People I need to collect are saved in a simple table named LEADER, like:
- LEADERNAME -NUM-
- TOM 1
- BEN 2
- LUCY 3
- ERIC 4
The check-in status of all staff in my company is saved in a table named TB_DAYWORK. We know that everyday, once you checked in, the table will update with a new line, including your name and the check-in time.
I've composed a SQL for ONE person's check-in information. the SQL is like this:
select m.* ,n.starttime,n.peoplename
from (
select
everyDay,
to_char(everyday,'dy') as weekday,
lpad(to_char(everyday,'w'),6) as weekinmonth,
lpad(to_char(everyday,'ww'),6) as weekinyear
from
(select to_date('20150901','yyyymmdd') + level - 1 as everyDay from dual connect by level <= (last_day(to_date('20150901','yyyymmdd')) - to_date('20150901','yyyymmdd') +1))) m
left join
(
select distinct STARTTIME,
Peoplename
from TB_DAYWORK where CREATETIME between to_date('2015-09-01 00:00:00','yyyy-mm-dd hh24:mi:ss') and to_date('2015-09-30 23:59:59','yyyy-mm-dd hh24:mi:ss')
and PEOPLENAME in (select leadername from leader where num=1) ) n on m.EVERYDAY=n.STARTTIME
order by 1;
The query result is just like this:
From the image you can see that for one person, all status has been found by a left join with a dynamic calendar. If the data in PEOPLENAME and STARTTIME is not null that means they had checked-in for that day, or if the column is null, it means he was absent.
Since all people need to be selected here are in the table LEADER and sorted by the column NUM. I think there should be a way of using a loop statement to collect all people's status we need by using one SQL. Is there a way to do this?

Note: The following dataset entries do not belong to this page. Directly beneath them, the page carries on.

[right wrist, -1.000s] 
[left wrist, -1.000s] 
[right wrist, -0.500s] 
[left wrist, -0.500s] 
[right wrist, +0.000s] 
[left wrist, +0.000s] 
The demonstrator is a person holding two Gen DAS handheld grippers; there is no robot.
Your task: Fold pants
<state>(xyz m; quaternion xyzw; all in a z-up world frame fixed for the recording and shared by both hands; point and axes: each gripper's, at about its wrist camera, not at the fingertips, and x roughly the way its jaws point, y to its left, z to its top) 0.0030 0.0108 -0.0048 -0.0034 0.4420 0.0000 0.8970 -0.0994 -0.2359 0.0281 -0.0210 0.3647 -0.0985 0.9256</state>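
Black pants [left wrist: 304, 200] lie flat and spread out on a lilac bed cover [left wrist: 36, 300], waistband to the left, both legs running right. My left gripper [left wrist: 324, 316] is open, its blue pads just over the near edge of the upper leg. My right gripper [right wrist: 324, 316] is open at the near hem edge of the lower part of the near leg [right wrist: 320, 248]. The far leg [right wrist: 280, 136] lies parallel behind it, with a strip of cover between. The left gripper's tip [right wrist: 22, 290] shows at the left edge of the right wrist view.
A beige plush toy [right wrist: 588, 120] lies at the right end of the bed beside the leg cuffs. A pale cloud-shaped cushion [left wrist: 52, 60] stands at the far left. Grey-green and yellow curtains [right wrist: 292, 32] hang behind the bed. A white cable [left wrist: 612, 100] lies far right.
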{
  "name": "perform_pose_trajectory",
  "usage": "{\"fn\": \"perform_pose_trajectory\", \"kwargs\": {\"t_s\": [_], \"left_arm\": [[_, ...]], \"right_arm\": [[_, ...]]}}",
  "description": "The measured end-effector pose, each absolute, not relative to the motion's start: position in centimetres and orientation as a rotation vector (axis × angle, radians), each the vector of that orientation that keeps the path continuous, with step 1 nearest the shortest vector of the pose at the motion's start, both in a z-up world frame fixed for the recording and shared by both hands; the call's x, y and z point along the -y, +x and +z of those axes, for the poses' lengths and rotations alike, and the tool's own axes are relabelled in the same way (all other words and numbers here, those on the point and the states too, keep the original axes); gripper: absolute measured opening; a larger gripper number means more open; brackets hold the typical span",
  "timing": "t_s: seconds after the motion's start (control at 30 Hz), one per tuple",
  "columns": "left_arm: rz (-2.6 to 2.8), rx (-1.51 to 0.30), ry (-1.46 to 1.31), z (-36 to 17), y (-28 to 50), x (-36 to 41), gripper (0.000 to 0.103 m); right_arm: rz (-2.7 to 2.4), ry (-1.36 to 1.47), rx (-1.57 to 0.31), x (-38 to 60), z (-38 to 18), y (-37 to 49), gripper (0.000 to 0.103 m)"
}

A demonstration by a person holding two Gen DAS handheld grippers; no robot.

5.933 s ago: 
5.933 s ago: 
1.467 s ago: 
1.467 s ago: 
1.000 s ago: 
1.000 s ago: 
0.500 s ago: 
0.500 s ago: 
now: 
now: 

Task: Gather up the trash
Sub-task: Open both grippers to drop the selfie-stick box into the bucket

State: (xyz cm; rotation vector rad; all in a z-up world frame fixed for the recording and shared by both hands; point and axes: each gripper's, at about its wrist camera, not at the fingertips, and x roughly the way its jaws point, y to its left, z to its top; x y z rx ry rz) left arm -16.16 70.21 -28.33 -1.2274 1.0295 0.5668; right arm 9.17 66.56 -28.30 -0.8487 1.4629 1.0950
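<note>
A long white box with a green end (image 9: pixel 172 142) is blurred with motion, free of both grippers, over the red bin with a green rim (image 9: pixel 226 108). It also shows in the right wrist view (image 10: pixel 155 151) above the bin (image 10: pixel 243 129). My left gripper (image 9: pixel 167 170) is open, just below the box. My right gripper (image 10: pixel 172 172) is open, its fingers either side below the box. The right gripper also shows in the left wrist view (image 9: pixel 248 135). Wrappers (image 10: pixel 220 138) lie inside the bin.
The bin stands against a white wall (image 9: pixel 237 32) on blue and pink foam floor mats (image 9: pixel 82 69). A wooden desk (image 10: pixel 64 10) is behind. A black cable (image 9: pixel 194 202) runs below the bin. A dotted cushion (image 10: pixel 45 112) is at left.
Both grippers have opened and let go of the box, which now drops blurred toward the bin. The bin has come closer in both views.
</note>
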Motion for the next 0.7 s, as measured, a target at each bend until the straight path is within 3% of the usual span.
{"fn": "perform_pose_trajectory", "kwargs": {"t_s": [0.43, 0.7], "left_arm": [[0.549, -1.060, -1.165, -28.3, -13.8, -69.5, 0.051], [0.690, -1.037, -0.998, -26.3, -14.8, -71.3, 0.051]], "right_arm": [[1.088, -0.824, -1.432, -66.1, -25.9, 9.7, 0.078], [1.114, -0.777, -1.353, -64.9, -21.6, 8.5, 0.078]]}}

/**********************UPDATE********************************/
@APC thank you for your help, I've just tested your code and the last code I use is like this:
select m.* , n.starttime, n.peoplename
from (
select
everyDay,
to_char(everyday,'dy') as weekday,
lpad(to_char(everyday,'w'),6) as weekinmonth,
lpad(to_char(everyday,'ww'),6) as weekinyear
from
(select to_date('20150901','yyyymmdd') + level - 1 as everyDay
from dual
connect by level <= (last_day(to_date('20150901','yyyymmdd')) - to_date('20150901','yyyymmdd') +1))
) m
left join
(
select t.STARTTIME,
t.Peoplename,
l.num
from leader l
join TB_DAYWORK t
on t.PEOPLENAME = leadername
where t.STARTTIME between to_date('2015-09-01 00:00:00','yyyy-mm-dd hh24:mi:ss') and to_date('2015-09-30 23:59:59','yyyy-mm-dd hh24:mi:ss')
order by l.num, t.Starttime
) n
on m.EVERYDAY=n.STARTTIME
order by n.num,m.everyDay ;
here's the result I got:
[
Perfectly ordered by everyday and leadername, but as highlighted, you can see that the everyday column has missed data, here it lost 9/12 and 9/13.
I am a little confused, because as far as I know the LEFT JOIN will keep all data at the left side, if so the right side -- STARTTIME column and PEPOPENAME column will have some null lines, which will be easy to see (you can see it on the first pic), and that is the reason I use it. Why are they missing now?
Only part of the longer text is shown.